→ Goal of the exercise
Find the lines of data that contain the string "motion", then list them.

[Provided data Boundary: Start]

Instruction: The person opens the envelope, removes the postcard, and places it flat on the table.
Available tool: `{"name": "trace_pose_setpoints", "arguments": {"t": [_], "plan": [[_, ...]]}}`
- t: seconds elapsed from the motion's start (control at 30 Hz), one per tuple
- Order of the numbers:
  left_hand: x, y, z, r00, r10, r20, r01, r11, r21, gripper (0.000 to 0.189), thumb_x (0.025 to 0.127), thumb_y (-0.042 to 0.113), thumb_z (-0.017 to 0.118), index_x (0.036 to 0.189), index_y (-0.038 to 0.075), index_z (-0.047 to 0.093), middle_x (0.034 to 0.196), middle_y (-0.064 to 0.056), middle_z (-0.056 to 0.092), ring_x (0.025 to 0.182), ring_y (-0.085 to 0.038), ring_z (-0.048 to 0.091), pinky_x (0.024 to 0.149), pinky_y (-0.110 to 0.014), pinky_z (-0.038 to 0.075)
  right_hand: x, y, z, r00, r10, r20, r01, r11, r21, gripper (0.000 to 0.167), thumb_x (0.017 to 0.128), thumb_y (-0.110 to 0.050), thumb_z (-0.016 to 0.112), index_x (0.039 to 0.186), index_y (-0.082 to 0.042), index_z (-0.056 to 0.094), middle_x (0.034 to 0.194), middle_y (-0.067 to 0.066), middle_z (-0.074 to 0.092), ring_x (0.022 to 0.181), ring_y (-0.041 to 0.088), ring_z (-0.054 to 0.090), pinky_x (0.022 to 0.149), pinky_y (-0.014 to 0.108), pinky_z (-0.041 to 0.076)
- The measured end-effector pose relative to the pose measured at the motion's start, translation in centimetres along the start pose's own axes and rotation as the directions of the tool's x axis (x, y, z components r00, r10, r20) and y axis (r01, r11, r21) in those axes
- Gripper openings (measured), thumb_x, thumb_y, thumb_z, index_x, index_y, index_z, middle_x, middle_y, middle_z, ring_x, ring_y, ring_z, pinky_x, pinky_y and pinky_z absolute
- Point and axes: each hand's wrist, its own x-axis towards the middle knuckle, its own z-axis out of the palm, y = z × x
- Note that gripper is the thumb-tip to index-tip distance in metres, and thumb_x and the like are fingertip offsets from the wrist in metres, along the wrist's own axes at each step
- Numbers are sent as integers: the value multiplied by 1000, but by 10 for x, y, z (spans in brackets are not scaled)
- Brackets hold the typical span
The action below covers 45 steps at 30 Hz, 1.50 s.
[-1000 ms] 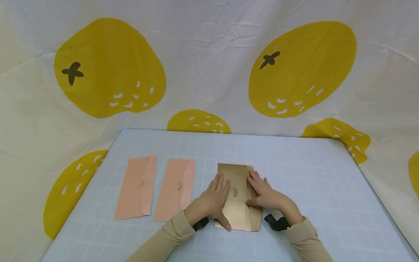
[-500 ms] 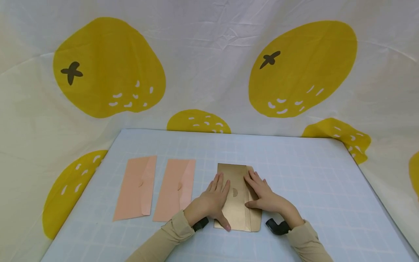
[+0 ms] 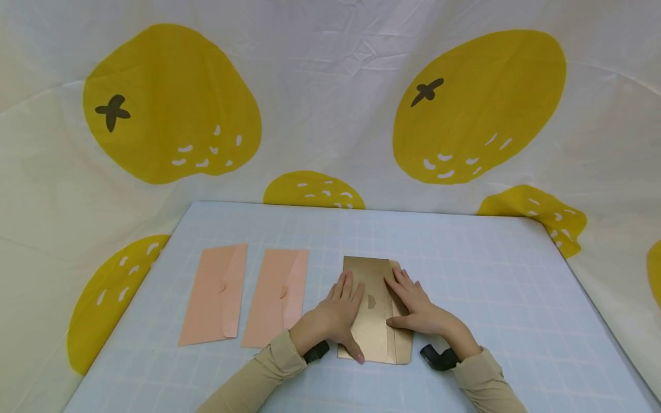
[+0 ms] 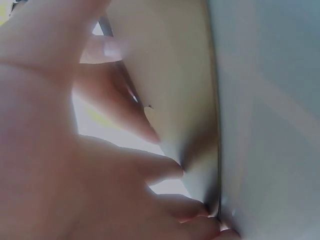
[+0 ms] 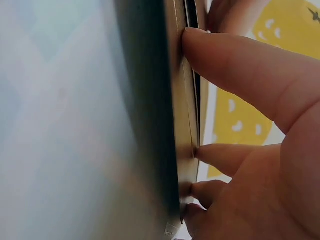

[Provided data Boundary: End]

→ Solution to this exercise
- t: seconds elapsed from the motion's start (control at 30 Hz), one per tuple
- The measured end-effector pose relative to the pose measured at the motion's start, translation in centimetres along the start pose's own axes and rotation as the directions of the tool's x axis (x, y, z components r00, r10, r20) and y axis (r01, r11, r21) in those axes

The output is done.